• WHAT YOU NEED TO DO:
Determine how many lines below contain the word "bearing", then write that number by itself.

*** DATA FOR THIS EXERCISE ***

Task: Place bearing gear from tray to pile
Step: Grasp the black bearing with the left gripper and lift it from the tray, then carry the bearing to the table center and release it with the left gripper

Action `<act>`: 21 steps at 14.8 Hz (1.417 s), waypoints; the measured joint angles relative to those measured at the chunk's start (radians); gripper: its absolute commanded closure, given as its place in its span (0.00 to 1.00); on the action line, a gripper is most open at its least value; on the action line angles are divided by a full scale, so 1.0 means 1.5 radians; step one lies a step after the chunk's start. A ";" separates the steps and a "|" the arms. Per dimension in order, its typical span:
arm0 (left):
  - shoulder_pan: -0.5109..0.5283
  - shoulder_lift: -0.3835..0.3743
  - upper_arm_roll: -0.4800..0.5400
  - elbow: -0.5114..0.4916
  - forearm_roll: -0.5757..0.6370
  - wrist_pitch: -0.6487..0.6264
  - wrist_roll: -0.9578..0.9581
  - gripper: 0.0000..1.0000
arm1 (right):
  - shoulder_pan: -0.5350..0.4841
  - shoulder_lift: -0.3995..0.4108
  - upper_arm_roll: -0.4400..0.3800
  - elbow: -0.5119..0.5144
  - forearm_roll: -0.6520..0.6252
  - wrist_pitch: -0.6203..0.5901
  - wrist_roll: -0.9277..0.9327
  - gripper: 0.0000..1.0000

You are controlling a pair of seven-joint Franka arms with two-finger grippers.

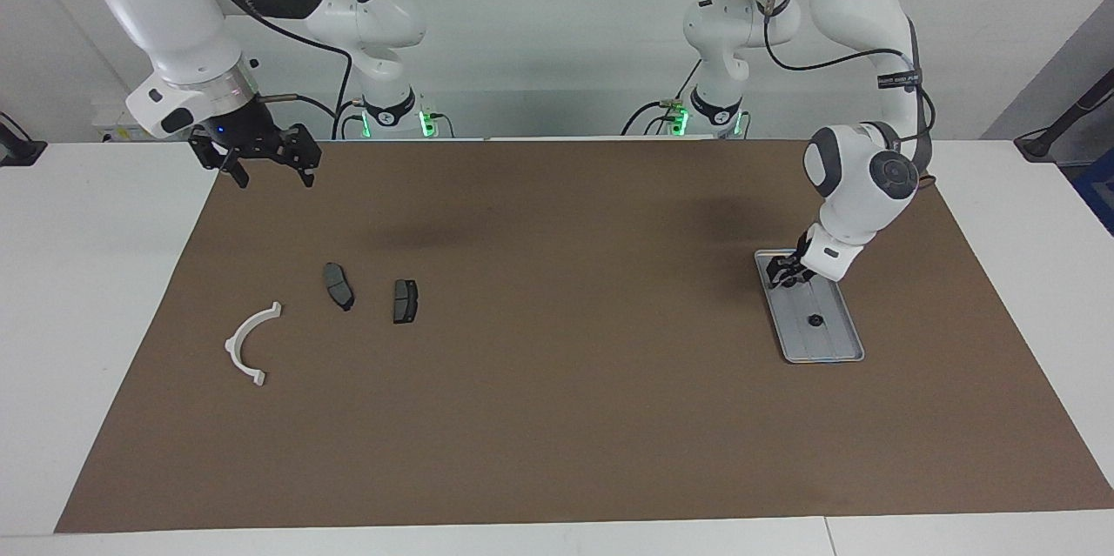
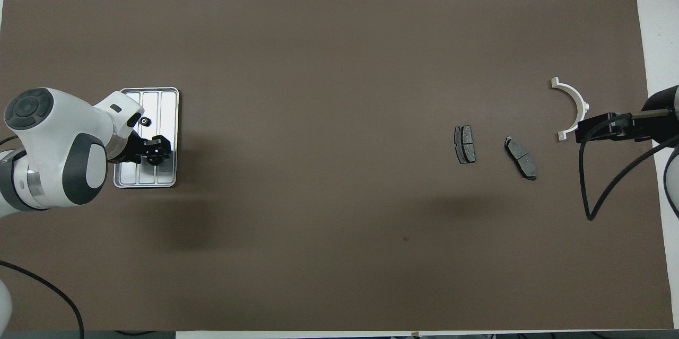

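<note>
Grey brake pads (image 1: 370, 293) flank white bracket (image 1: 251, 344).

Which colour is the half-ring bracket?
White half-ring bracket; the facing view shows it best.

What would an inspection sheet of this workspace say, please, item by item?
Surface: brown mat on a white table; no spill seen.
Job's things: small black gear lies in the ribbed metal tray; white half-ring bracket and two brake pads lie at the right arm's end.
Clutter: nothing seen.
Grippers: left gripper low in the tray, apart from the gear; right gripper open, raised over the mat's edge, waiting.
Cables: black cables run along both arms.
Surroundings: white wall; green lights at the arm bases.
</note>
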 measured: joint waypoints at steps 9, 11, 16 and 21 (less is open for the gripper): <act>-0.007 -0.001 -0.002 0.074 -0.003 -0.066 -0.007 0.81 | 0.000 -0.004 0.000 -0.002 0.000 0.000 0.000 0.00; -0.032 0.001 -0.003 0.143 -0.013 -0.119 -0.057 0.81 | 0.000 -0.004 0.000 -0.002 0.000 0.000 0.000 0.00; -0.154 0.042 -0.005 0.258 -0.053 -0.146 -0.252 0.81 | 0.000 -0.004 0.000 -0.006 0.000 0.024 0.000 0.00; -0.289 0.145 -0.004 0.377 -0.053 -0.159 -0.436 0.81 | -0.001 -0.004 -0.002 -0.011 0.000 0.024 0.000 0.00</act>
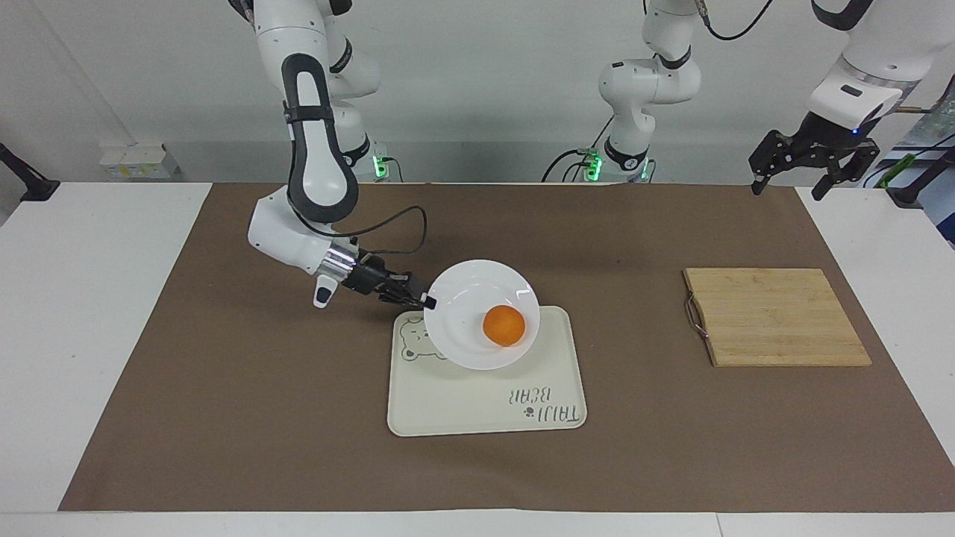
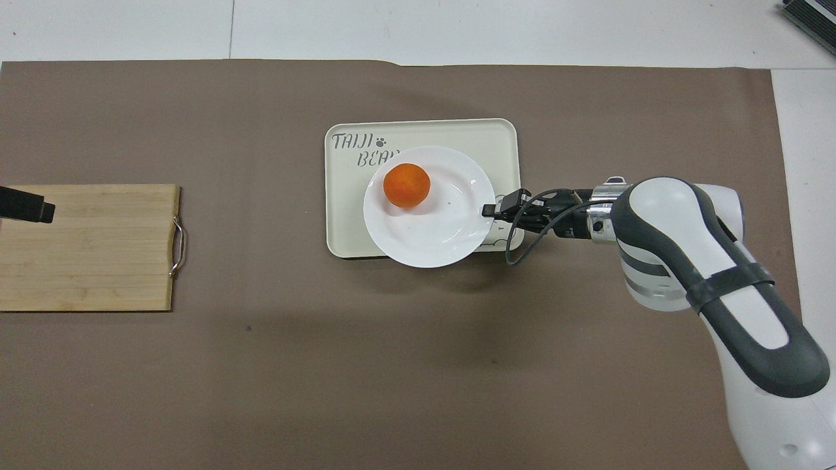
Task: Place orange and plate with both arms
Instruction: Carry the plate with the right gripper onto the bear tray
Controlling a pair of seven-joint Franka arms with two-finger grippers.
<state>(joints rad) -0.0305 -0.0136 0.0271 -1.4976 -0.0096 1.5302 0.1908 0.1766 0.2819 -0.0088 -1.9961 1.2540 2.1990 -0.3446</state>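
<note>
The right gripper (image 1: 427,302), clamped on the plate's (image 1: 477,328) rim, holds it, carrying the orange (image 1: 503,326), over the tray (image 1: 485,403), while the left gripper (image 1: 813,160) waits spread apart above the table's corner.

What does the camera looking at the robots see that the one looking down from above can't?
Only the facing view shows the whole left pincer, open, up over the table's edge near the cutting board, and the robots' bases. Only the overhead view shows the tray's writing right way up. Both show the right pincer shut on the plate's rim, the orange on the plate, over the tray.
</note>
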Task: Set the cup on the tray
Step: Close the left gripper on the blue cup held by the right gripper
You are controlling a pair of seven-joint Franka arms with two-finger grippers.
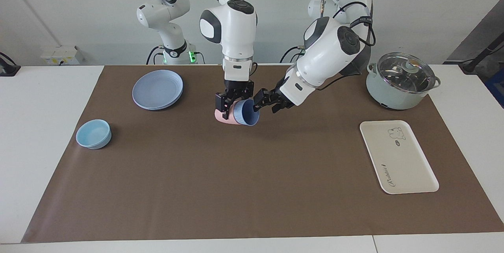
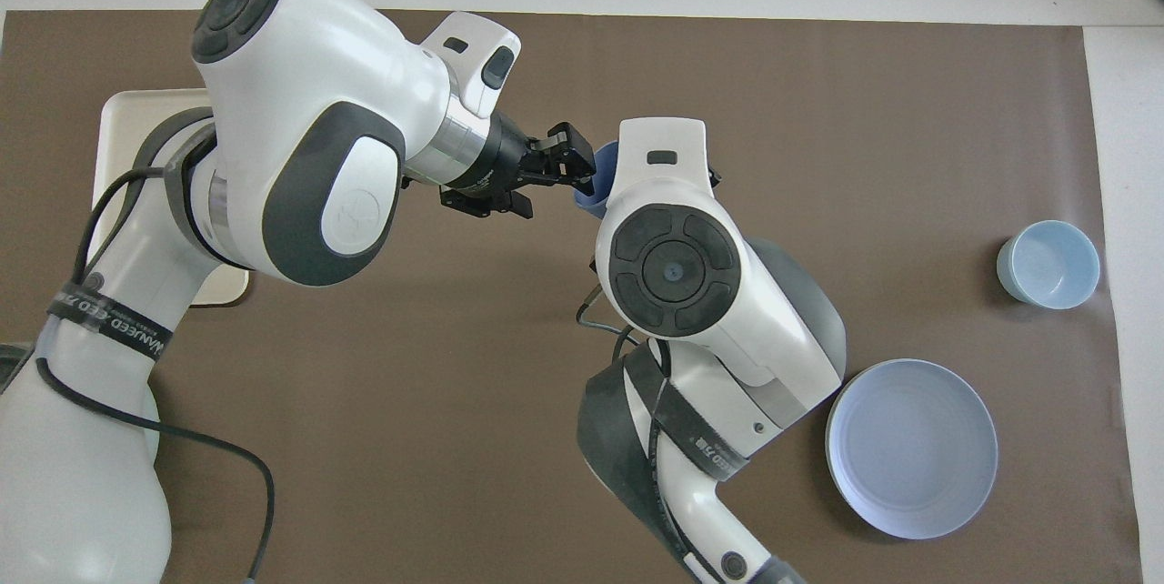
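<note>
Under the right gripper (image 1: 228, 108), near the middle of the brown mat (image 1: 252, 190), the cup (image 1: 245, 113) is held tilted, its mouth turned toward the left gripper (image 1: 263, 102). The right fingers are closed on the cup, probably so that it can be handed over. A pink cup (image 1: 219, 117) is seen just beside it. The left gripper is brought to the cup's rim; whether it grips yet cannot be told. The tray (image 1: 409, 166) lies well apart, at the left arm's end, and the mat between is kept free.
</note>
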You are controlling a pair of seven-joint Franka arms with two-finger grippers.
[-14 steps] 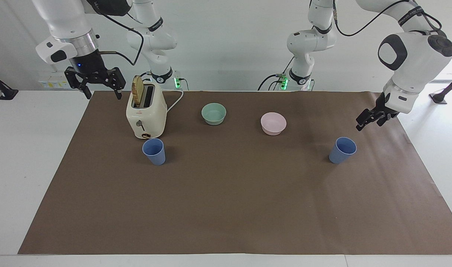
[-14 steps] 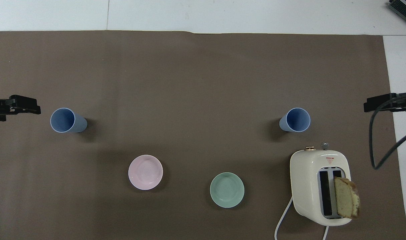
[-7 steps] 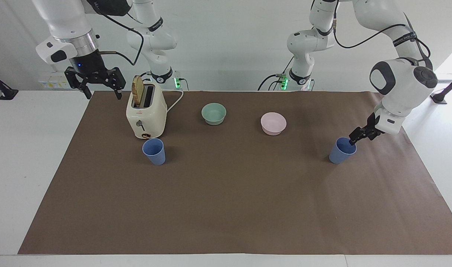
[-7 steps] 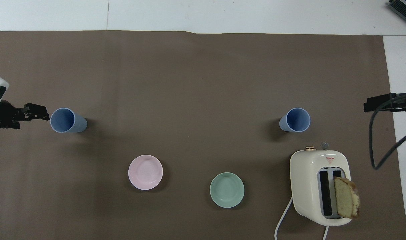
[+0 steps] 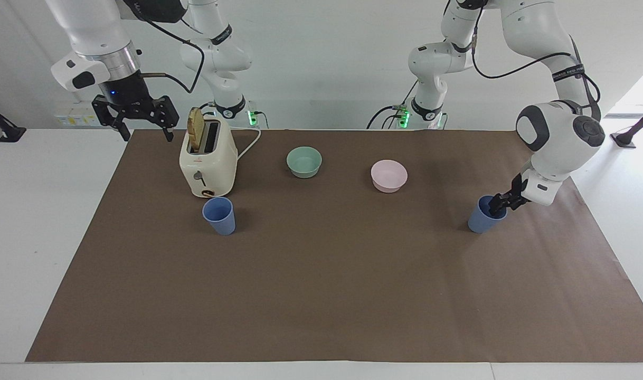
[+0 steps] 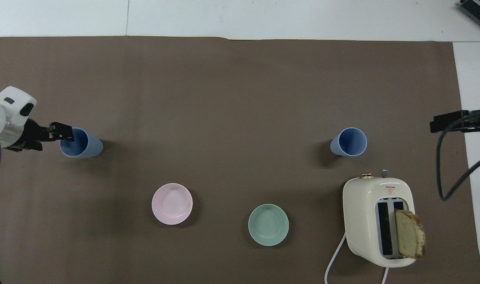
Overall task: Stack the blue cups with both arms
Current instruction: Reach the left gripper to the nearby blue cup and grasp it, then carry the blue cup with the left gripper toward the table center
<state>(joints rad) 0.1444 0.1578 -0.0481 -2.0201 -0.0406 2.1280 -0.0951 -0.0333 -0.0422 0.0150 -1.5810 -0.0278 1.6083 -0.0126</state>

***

• RESULT OF THIS EXERCISE:
2